Reinforcements were sent from Srinagar on 3 October, consisting of two companies of the 8th Battalion under Lt. Col. Maluk Singh . After passing Kohala, the force found that "every ridge, hilltop and track-bend" was held by the rebels, offering stiff resistance. The reinforcements eventually reached the post on 7 October and evacuated the Gorkhas and the refugees taking shelter there. En route to Bagh, the forces again faced rebels. After a stiff fight at Aria, they reached Bagh on 13 October. Abdul Haq Suharwardy states that the rebel resistance was organised by Sardar Abdul Qayyum Khan.

Chirala thus came into rebel hands and became part of Azad Kashmir.

== Etymology ==
This town is surrounded by the trees of Pine (چیڑ), thus result the name چیڑ والہ which means a place with trees of Pine and later it became Chirala (چیڑالہ).

==Politics==

The main political parties from this area are Pakistan Tareek e Insaaf(PTI), Muslim Conference, Jamaat e Islami, Peoples Party, PML (N), JUI, JKLF, and others.
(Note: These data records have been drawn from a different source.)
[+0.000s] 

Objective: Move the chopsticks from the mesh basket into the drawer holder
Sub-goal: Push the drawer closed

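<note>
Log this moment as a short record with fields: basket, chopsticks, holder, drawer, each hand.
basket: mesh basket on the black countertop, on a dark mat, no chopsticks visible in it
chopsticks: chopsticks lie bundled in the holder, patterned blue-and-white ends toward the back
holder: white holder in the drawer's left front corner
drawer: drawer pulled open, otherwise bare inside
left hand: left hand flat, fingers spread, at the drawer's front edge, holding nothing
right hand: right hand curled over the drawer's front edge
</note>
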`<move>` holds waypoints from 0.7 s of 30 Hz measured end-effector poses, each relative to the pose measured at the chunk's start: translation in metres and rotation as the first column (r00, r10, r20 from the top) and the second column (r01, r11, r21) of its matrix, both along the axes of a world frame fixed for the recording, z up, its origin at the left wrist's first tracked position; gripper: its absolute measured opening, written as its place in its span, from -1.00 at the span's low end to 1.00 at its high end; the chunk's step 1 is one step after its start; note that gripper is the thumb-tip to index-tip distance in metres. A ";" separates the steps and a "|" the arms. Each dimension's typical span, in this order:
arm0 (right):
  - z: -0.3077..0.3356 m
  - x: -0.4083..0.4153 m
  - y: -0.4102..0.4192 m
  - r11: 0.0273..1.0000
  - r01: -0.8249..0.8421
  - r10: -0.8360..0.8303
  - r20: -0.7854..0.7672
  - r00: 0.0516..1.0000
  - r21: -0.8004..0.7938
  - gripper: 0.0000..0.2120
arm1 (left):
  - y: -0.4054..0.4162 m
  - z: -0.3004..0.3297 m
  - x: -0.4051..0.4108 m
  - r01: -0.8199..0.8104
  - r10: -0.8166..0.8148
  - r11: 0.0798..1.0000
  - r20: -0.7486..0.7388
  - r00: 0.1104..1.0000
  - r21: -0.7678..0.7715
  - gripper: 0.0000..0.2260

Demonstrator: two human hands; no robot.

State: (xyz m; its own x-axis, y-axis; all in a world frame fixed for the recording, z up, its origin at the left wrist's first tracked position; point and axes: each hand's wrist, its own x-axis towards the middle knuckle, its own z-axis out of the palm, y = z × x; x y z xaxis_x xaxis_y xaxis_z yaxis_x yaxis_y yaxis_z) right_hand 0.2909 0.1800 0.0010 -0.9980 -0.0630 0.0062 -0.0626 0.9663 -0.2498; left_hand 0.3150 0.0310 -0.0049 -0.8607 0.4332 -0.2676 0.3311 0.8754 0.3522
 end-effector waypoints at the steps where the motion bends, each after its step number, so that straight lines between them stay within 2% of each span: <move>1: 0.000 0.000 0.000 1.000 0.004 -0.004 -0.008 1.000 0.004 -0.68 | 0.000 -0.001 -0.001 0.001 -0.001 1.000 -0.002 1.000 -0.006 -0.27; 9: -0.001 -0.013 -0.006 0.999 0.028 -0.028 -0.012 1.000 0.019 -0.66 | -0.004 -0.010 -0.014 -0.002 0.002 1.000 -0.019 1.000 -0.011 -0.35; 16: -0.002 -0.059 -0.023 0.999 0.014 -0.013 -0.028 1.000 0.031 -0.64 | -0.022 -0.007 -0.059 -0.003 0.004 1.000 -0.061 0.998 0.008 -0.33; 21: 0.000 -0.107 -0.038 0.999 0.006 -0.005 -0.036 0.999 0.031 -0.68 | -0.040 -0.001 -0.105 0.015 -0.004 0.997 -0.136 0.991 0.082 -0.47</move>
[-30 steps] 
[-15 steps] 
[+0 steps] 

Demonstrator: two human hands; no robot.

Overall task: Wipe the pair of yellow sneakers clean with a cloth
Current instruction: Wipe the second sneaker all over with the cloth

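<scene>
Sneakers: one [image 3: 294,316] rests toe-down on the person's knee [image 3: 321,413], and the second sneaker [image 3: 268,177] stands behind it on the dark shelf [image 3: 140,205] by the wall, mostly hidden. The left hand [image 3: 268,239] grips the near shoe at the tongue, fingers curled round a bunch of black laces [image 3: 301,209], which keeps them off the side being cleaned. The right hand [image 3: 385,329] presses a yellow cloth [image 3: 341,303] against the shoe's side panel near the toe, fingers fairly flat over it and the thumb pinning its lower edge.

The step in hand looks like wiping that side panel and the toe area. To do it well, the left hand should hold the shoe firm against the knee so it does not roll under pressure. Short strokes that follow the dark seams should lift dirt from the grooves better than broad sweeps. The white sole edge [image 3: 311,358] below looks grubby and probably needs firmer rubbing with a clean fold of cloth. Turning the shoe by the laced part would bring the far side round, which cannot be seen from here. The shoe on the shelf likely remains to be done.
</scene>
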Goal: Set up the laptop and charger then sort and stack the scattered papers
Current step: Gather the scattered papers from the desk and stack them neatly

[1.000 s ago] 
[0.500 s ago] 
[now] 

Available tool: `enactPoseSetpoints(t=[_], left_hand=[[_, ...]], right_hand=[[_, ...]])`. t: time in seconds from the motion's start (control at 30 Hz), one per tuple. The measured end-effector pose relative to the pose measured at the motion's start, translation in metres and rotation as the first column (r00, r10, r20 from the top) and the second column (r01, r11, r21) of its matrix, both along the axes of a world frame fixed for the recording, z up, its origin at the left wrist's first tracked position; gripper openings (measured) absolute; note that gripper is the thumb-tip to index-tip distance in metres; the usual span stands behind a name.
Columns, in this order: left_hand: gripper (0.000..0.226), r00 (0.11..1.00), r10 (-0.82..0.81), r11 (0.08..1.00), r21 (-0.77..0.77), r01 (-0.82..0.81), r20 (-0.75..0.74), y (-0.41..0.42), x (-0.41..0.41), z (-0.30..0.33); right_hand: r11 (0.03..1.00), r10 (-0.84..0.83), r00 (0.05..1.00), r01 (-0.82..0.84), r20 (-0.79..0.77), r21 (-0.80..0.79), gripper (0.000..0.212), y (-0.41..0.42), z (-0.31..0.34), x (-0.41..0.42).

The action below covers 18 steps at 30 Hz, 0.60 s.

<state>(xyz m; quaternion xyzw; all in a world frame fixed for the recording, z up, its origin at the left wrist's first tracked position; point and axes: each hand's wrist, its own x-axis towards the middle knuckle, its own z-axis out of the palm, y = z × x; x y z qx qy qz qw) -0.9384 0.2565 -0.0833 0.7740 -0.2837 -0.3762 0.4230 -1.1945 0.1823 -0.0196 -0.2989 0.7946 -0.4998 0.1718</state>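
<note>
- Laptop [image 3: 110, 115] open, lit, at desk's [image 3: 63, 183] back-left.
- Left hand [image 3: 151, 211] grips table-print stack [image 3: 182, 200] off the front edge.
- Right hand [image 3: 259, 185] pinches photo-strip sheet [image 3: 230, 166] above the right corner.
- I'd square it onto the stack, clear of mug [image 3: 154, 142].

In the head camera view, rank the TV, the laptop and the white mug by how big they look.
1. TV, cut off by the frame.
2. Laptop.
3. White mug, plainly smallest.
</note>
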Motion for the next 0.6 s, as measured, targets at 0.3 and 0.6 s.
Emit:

Sardar Attique Ahmed Khan is a Member of the Legislative Assembly of Azad Kashmir (MLA). He defeated Sardar Latif Khalique Abbasi. Sardar Javed Arif Abbasi is a Member of the District Council of District Bagh from Chirala. Sardar Abdul Qadoos Abbasi is the chairman of the local council Chirala.

==Education==
- Government Boys Inter College Chirala
- Government Girls Higher Secondary School Chirala
- Iqra Public School and College
- Read Foundation School & College
- Allama Iqbal Science Degree College

- Govt. Boys High School: Sohawa Sharif, Khapaddr, Doonga Khetar, Kasal Kather
- Govt. Girls High School: Sohawa Sharif, Seri Bandi.